Segment Start: Data for the task

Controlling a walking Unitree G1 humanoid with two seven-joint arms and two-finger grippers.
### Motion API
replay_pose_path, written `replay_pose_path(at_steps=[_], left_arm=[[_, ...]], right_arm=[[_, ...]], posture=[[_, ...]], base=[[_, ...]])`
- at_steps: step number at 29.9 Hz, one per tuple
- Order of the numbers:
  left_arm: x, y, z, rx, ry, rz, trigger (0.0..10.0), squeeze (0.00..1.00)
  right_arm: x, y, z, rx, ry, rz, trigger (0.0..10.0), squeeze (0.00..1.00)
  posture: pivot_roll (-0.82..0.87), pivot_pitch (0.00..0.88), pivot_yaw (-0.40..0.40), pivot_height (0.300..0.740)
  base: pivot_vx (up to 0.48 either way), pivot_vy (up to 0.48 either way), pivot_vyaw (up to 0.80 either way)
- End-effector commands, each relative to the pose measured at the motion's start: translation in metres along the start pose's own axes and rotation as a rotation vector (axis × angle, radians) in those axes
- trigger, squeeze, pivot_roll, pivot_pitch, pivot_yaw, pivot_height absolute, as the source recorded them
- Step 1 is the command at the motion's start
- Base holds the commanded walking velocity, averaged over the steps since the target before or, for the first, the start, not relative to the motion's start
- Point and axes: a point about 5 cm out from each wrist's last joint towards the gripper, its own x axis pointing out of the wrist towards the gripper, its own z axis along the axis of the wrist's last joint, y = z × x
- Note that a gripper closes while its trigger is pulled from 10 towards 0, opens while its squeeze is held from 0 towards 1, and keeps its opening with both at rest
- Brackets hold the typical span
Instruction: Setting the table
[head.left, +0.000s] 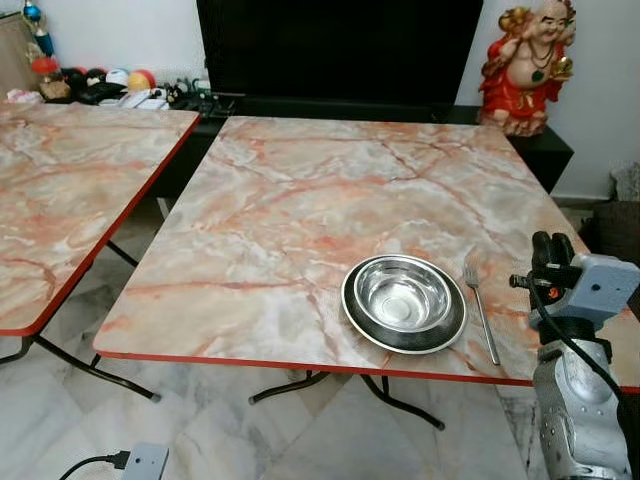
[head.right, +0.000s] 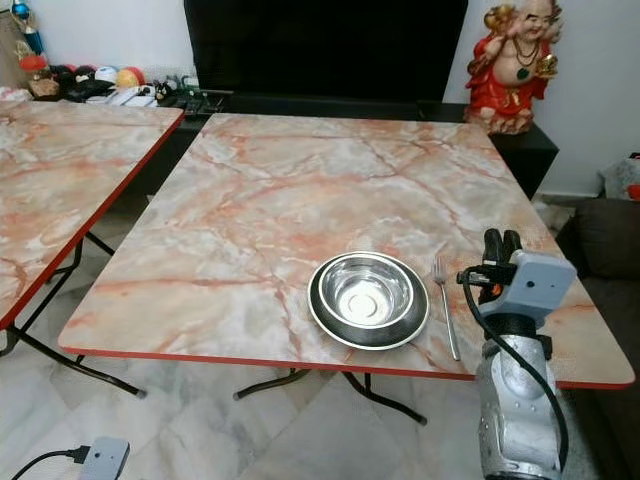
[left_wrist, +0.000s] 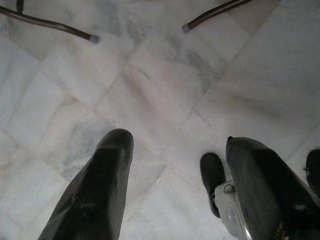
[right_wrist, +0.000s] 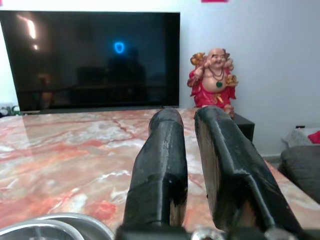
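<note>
**A:** What does the left eye view give us?

**B:** A marble-patterned surface with a red edge. Near its front right corner a steel bowl sits inside a dark-rimmed plate, and a fork lies just beside the plate on its right, tines pointing away from the robot. The right hand is raised at the surface's right edge, near the fork but apart from it, carrying nothing.

**A:** And the right eye view?

**B:** The same scene. It shows a red figurine on a low black cabinet, a dark screen, and a second surface to the left.

**A:** The left wrist view?

**B:** Something the eyes do not: the left hand hangs idle over pale floor tiles, fingers spread wide, nothing between them.

**A:** The right wrist view?

**B:** It settles the right hand's state: the two black fingers stand nearly together with a narrow gap, empty. The bowl's rim sits just below them.

**A:** So which step is this?

**B:** By my reading, one place looks laid: plate, bowl, fork. The next move probably calls for fetching another piece, which none of these views offers, so the robot would likely have to turn or walk first.
</note>
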Motion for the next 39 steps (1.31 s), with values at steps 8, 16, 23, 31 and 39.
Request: replay_pose_path(at_steps=[8, 16, 23, 31, 39], left_arm=[[-0.005, 0.001, -0.019, -0.038, 0.072, 0.013, 10.0, 0.0], [-0.005, 0.0, -0.019, -0.044, 0.073, 0.012, 10.0, 0.0], [-0.006, -0.001, -0.023, -0.042, 0.081, 0.007, 10.0, 0.0], [-0.006, -0.006, -0.025, -0.041, 0.085, -0.01, 10.0, 0.0], [-0.006, -0.007, -0.027, -0.033, 0.089, -0.017, 10.0, 0.0]], right_arm=[[-0.005, 0.0, 0.003, 0.009, 0.017, -0.016, 10.0, 0.0], [-0.005, 0.012, 0.002, 0.014, 0.017, 0.026, 10.0, 0.0], [-0.006, 0.015, 0.002, 0.015, 0.023, 0.042, 10.0, 0.0], [-0.005, 0.021, 0.002, 0.019, 0.017, 0.051, 10.0, 0.0], [-0.006, 0.024, 0.005, 0.021, 0.005, 0.05, 10.0, 0.0]], posture=[[-0.05, 0.0, 0.008, 0.74], [-0.03, 0.0, 0.003, 0.74], [-0.02, 0.0, -0.001, 0.74], [-0.03, 0.0, -0.001, 0.74], [-0.03, 0.0, 0.006, 0.74]], base=[[0.0, 0.0, 0.0], [0.0, 0.48, 0.0], [0.0, 0.48, 0.0], [0.0, 0.48, 0.0], [0.0, 0.48, 0.0]])
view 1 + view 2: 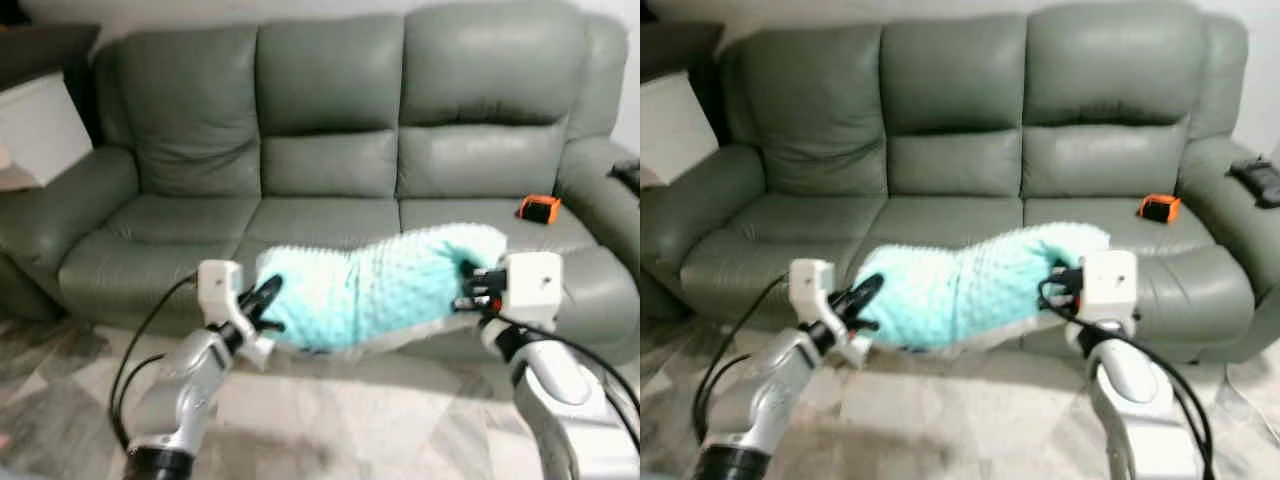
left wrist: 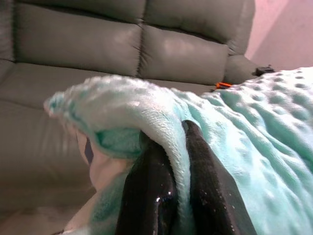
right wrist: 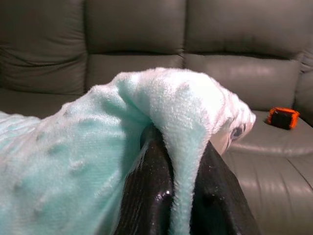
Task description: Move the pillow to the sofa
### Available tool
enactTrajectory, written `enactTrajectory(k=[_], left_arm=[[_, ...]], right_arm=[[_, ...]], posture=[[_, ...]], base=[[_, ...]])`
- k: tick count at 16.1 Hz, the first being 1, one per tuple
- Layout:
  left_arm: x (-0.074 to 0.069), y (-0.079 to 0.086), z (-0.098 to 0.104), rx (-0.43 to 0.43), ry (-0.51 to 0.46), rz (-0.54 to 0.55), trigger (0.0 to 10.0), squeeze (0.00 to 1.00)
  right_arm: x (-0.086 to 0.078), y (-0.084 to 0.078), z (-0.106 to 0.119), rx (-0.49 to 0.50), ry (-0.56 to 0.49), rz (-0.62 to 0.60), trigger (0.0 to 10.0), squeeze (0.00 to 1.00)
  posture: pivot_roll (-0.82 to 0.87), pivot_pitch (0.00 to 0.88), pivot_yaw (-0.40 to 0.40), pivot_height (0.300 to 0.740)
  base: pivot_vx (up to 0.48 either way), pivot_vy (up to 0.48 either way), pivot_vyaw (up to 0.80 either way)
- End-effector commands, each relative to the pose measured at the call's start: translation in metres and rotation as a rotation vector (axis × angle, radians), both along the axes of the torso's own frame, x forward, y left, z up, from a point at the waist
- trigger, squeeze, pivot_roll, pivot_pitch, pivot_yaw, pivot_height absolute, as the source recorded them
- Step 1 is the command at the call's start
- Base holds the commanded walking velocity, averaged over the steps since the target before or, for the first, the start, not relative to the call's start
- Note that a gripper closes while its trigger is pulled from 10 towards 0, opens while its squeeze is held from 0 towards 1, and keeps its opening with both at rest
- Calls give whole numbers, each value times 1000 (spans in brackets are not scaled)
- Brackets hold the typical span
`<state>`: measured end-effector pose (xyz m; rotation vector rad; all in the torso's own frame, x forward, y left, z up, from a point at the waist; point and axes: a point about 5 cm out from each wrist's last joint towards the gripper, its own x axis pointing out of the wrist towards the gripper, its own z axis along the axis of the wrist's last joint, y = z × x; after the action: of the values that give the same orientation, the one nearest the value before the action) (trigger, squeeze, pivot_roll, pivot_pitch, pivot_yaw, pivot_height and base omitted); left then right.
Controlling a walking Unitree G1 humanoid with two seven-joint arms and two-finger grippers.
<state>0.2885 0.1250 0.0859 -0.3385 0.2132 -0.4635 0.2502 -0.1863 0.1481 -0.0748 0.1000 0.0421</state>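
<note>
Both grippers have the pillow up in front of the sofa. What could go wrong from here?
1. Each gripper, left and right, pinches only a thin fold at one end of the pillow, so an end may slip out.
2. The pillow sags in the middle and might catch the front edge of the sofa seat.
3. An orange object lies on the right seat; landing there could cover or knock it.

You're in a home living room, three-seat grey-green leather sofa against a pale wall, marble-patterned tile floor before it
</note>
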Motion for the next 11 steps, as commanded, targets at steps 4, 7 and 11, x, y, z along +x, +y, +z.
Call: enactTrajectory(k=[4, 7, 11], left_arm=[[3, 6, 7, 12, -31, 6, 10000, 0], [3, 5, 5, 9, -30, -2, 10000, 0], [3, 4, 4, 18, -22, -12, 10000, 0]], right_arm=[[1, 6, 7, 12, -32, 26, 10000, 0], [0, 6, 7, 12, -32, 24, 10000, 0], [-1, 5, 6, 13, -30, 20, 10000, 0]], posture=[[-255, 0, 56, 740], [-258, 0, 57, 740], [-259, 0, 60, 740]], base=[[446, 0, 0], [446, 0, 0], [397, 161, 0]])
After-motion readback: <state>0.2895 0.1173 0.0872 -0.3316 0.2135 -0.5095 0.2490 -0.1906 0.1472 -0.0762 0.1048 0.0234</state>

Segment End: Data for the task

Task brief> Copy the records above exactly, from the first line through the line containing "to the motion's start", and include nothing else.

Response>
Controlling a walking Unitree G1 humanoid with two seven-joint arms and two-finger grippers.
### Motion API
replay_pose_path, written `replay_pose_path(at_steps=[_], left_arm=[[_, ...]], right_arm=[[_, ...]], posture=[[_, ...]], base=[[_, ...]])`
- at_steps: step number at 29.9 Hz, one per tuple
- Order of the numbers:
  left_arm: x, y, z, rx, ry, rz, trigger (0.0..10.0), squeeze (0.00..1.00)
  right_arm: x, y, z, rx, ry, rz, trigger (0.0..10.0), squeeze (0.00..1.00)
  posture: pivot_roll (-0.82..0.87), pivot_pitch (0.00..0.88), pivot_yaw (-0.40..0.40), pivot_height (0.300..0.740)
  base: pivot_vx (up to 0.48 either way), pivot_vy (up to 0.48 either way), pivot_vyaw (up to 0.80 either way)
- End-effector commands, each relative to the pose measured at the motion's start: translation in metres along the start pose's own axes and rotation as a rotation vector (axis × angle, radians) in those axes
- trigger, squeeze, pivot_roll, pivot_pitch, pivot_yaw, pivot_height absolute, as the source recorded them
- Step 1 is the command at the motion's start
- Base holds the commanded walking velocity, averaged over the steps since the target before or, for the first, the start, not relative to the motion's start

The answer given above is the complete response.